Klager heeft verzocht om overplaatsing naar een h.v.b. in de omgeving van Utrecht. Reden voor dat verzoek was de omstandigheid dat verzoekers moeder slecht ter been zou zijn en daarom moeilijk naar Middelburg kon reizen. Zijn moeder is woonachtig in
Zwijndrecht. Hetgeen in beroep is aangevoerd met betrekking tot de bevalling van klagers in Mijdrecht wonende vriendin, was bij de selectiefunctionaris bekend maar dit vormde niet de aanleiding voor het overplaatsingsverzoek. Teneinde aan het
oorspronkelijke verzoek tegemoet te komen en daarnaast de transportlijnen naar de rechtbank waar klager wordt vervolgd zo kort mogelijk te houden, is ervoor gekozen klager over te plaatsen naar het h.v.b./ISD Rotterdam. Daardoor is de reisafstand voor
klagers moeder teruggebracht tot ongeveer 20 kilometer, terwijl klager dicht bij Dordrecht is geplaatst.

4. De beoordeling
4.1. Klager behoort, gelet op zijn status als preventief gehechte, tot de categorie gedetineerden voor opneming van wie de huizen van bewaring zijn bestemd.

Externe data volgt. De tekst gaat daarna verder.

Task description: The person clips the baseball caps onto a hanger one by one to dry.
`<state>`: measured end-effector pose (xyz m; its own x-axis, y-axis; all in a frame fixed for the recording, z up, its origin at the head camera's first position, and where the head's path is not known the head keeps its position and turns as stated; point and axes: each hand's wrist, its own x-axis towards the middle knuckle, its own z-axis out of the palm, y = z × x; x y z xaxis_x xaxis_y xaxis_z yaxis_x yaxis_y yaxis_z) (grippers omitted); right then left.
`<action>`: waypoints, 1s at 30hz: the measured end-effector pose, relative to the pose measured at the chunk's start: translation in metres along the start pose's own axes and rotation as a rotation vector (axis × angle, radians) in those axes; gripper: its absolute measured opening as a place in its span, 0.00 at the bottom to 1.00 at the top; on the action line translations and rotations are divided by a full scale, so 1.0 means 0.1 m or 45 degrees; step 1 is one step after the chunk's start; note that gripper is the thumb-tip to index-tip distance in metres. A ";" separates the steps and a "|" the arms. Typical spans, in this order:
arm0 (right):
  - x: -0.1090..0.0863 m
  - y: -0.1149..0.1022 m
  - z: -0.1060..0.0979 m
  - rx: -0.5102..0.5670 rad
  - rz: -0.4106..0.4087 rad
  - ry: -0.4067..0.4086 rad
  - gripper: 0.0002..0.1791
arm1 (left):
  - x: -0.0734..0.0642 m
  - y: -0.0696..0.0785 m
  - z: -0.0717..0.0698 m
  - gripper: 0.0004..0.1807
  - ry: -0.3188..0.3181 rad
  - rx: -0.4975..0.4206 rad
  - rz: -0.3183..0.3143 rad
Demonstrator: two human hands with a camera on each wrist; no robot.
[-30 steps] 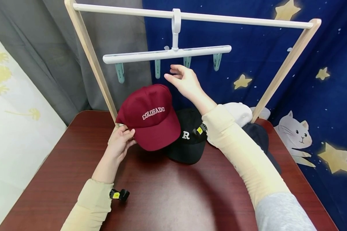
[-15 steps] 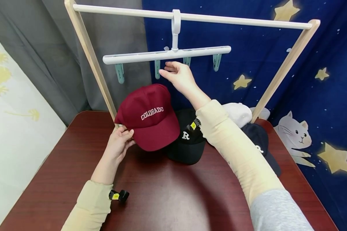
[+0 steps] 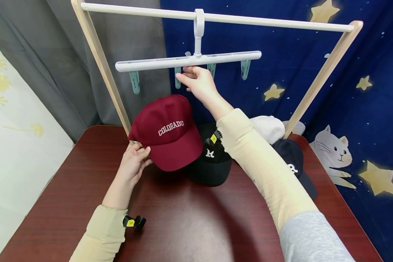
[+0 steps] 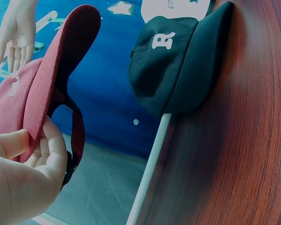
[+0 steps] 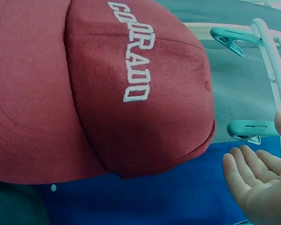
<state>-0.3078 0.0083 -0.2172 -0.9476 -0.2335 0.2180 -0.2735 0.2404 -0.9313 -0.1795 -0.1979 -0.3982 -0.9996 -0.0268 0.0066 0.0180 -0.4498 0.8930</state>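
My left hand (image 3: 134, 162) pinches the edge of a dark red baseball cap (image 3: 165, 123) lettered "COLORADO", thumb over the brim's left corner. The cap is held up, tilted, above the table. My right hand (image 3: 199, 84) is raised with fingers extended beside a teal clothespin (image 5: 253, 127), the second from the left under a white clip hanger (image 3: 150, 64). In the right wrist view a gap shows between these fingers and the clothespin. Other teal clothespins hang from the same bar, among them one at its left end (image 3: 135, 83).
The hanger hooks over the white rod (image 3: 265, 21) of a wooden-sided rack. Behind the red cap lies a black cap (image 3: 213, 171) with a white R. A white cap (image 3: 269, 127) and a dark navy cap (image 3: 289, 156) lie at the right on the brown table (image 3: 183, 218).
My right hand has moved left and slightly up toward the second clothespin. The left hand and the red cap have stayed almost in place.
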 end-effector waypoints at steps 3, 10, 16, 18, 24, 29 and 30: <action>0.02 -0.01 0.01 0.003 -0.004 0.019 0.24 | -0.01 0.00 0.00 0.06 0.005 -0.018 0.008; 0.03 -0.04 0.02 0.027 0.038 0.053 0.23 | -0.02 -0.01 -0.01 0.09 0.022 -0.051 0.030; 0.03 -0.03 0.05 0.123 0.070 0.033 0.23 | -0.04 -0.02 -0.01 0.07 0.016 -0.055 0.024; 0.04 -0.02 0.06 0.135 0.069 0.032 0.22 | -0.04 -0.02 -0.02 0.06 0.011 -0.053 0.023; 0.04 0.00 0.06 0.123 0.067 0.048 0.23 | -0.06 -0.03 -0.02 0.06 0.006 -0.065 0.035; 0.03 0.02 0.05 0.123 0.071 0.045 0.22 | -0.08 -0.03 -0.02 0.06 0.010 -0.069 0.036; 0.02 0.02 0.05 0.120 0.073 0.044 0.22 | -0.08 -0.03 -0.02 0.06 0.011 -0.073 0.037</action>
<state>-0.3099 0.0039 -0.2199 -0.9669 -0.1887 0.1719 -0.2034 0.1623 -0.9655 -0.1716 -0.1982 -0.4024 -0.9985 -0.0478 0.0279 0.0481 -0.4988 0.8654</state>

4.2. Het oorspronkelijke verzoek van klager had als grond de gezondheidstoestand van klagers moeder, die van dien aard zou zijn dat zij klager zeer moeilijk kan bezoeken in Middelburg. De selectiefunctionaris heeft aangegeven daar in zijn beslissing
rekening mee te hebben gehouden. In beroep wordt aangevoerd dat klagers vriendin hem slechts zeer moeilijk kan bezoeken, gelet op de reisafstand en de omstandigheid dat zijn vriendin onlangs moeder is geworden van haar en klagers kind. De
selectiefunctionaris heeft de belangen van klager, in dit geval het belang van het regelmatig krijgen van (familie)bezoek, af te wegen tegen in dit geval meer speciaal het belang van een goede rechtsgang waarvoor een plaatsing in de nabijheid van het
gerecht van vervolging aangewezen is. De selectiefunctionaris heeft met zijn beslissing blijk gegeven beide belangen te hebben gewogen en zoveel als mogelijk tegemoet te zijn gekomen aan het door klager gestelde belang. Die beslissing kan daarom niet
onredelijk of onbillijk worden geacht. Dat geldt temeer nu de afstand Rotterdam-Mijdrecht niet zodanig is, dat dit het bezoek van zijn vriendin onmogelijk maakt.

5. De uitspraak
De beroepscommissie verklaart het beroep ongegrond.

Aldus gegeven door de beroepscommissie voornoemd, bestaande uit mr. J.P. Balkema,
voorzitter, mr. M.A.G. Rutten en dr. J.P.S. Fiselier, leden, in tegenwoordigheid van mr. H.M.J.D. Maes, secretaris, op 7 augustus 2008.